Dataset excerpts:
———

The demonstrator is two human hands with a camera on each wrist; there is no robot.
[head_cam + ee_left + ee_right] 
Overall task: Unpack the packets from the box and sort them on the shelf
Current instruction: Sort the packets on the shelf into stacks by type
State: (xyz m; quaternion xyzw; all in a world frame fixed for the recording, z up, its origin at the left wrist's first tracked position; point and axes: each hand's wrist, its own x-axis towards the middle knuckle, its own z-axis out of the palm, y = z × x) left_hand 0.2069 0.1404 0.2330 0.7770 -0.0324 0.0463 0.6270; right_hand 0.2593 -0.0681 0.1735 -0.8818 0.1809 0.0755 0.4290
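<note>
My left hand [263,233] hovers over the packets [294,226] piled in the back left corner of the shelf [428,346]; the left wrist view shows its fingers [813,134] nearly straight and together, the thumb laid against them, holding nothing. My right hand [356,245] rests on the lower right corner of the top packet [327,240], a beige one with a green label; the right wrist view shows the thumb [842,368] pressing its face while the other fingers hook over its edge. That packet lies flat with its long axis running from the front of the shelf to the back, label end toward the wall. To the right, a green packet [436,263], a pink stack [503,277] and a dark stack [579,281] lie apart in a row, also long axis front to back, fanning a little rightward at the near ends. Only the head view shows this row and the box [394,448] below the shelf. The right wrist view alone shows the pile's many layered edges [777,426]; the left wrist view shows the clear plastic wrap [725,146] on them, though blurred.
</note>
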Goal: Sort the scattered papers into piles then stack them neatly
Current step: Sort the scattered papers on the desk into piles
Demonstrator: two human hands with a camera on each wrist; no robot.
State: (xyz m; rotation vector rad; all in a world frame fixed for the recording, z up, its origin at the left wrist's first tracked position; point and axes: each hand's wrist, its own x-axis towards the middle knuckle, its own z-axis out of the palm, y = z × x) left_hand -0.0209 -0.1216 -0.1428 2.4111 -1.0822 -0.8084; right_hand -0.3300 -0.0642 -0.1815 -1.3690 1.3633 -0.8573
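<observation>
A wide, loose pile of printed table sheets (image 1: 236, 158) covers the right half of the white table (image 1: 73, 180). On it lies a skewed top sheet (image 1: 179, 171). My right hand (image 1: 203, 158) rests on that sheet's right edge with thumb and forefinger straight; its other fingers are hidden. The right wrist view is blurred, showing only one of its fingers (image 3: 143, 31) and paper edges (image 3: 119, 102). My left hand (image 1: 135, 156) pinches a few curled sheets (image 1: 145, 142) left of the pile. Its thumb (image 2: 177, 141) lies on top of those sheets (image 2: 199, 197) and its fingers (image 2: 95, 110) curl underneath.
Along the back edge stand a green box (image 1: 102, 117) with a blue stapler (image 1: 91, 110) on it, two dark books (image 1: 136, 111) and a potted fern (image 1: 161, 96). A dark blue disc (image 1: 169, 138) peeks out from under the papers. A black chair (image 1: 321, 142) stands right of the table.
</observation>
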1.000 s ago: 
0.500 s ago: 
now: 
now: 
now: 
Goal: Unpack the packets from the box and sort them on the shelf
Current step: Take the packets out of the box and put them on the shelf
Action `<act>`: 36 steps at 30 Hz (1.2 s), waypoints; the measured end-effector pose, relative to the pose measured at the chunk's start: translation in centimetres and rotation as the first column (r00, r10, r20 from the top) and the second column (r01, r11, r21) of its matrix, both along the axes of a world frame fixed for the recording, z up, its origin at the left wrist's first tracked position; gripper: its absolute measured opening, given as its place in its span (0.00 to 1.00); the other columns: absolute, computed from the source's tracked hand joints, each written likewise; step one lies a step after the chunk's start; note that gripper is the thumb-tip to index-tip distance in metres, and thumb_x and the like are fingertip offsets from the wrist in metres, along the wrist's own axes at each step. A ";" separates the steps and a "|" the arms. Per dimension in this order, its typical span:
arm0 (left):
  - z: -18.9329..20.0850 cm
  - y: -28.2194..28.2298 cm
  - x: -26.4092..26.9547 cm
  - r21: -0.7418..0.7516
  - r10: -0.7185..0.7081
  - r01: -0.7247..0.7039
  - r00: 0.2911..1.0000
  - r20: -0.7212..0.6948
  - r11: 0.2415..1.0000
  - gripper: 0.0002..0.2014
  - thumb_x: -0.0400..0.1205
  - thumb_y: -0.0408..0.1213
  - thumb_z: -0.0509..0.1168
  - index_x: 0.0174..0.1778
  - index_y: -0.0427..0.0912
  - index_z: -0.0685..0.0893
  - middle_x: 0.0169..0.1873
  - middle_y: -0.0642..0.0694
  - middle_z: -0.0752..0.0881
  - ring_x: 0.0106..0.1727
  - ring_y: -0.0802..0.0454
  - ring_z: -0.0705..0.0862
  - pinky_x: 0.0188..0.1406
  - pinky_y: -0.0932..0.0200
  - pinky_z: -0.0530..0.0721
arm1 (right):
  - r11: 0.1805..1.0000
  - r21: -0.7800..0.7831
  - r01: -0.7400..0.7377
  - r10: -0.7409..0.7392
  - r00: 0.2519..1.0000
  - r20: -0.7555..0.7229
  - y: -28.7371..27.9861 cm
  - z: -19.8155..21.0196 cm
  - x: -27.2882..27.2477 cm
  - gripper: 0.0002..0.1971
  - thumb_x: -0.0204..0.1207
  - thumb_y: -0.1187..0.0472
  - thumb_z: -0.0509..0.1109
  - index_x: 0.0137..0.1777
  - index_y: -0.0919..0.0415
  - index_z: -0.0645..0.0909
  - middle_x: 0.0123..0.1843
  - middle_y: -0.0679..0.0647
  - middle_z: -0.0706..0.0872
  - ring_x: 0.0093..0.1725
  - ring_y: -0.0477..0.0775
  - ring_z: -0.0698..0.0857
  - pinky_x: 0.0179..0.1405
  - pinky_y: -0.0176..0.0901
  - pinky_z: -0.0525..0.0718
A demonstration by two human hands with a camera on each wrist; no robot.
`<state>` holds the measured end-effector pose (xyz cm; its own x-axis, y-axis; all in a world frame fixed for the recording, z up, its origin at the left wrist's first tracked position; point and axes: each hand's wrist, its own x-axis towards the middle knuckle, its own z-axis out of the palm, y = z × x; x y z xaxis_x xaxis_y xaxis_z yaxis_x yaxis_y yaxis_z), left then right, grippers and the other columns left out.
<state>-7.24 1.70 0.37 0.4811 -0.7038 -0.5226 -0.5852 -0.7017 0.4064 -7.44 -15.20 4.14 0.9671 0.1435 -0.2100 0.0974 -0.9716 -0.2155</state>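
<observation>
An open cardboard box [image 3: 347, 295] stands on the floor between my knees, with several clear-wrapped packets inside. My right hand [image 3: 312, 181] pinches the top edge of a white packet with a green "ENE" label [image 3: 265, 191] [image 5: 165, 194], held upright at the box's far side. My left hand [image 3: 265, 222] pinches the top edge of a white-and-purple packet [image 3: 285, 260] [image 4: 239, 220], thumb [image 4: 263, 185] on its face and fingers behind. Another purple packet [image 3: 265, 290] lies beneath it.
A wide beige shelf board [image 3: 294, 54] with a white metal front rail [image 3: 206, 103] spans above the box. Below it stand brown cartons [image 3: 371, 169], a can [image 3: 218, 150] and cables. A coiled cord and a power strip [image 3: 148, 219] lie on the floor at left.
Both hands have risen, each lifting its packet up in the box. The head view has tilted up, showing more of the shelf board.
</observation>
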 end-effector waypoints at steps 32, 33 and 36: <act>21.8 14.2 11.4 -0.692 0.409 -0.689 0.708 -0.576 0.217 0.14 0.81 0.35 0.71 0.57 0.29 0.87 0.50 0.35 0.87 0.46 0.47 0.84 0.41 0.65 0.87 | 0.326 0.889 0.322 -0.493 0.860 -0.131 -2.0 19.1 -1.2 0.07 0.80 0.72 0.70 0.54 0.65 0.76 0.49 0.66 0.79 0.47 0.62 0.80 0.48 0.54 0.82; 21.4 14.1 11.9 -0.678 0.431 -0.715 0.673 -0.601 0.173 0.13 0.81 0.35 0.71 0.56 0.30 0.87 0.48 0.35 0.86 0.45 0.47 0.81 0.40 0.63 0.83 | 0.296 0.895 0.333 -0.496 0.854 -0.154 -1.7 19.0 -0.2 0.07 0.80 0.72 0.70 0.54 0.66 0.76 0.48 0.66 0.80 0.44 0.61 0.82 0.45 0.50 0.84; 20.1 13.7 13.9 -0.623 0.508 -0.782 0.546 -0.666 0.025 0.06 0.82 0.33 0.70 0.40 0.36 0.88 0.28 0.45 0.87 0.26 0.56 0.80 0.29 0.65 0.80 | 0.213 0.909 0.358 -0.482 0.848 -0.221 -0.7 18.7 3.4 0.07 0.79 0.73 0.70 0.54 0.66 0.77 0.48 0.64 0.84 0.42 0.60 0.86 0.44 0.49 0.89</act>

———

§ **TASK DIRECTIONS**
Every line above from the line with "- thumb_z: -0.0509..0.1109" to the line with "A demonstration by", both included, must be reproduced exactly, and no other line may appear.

§ **REPLY TO THE EXERCISE**
  - thumb_z: -0.0509..0.1109
  - index_x: 0.0137..0.1777
  - index_y: -0.0919..0.0415
  - index_z: -0.0645..0.0909
  - middle_x: 0.0123..0.1843
  - middle_y: -0.0679..0.0647
  - middle_z: -0.0706..0.0872
  - ring_x: 0.0093..0.1725
  - ring_y: -0.0477..0.0775
  - ring_z: -0.0698..0.0857
  - pinky_x: 0.0179..0.1405
  - pinky_y: -0.0176..0.0901
  - pinky_z: -0.0525..0.0718
A demonstration by two human hands with a camera on each wrist; no robot.

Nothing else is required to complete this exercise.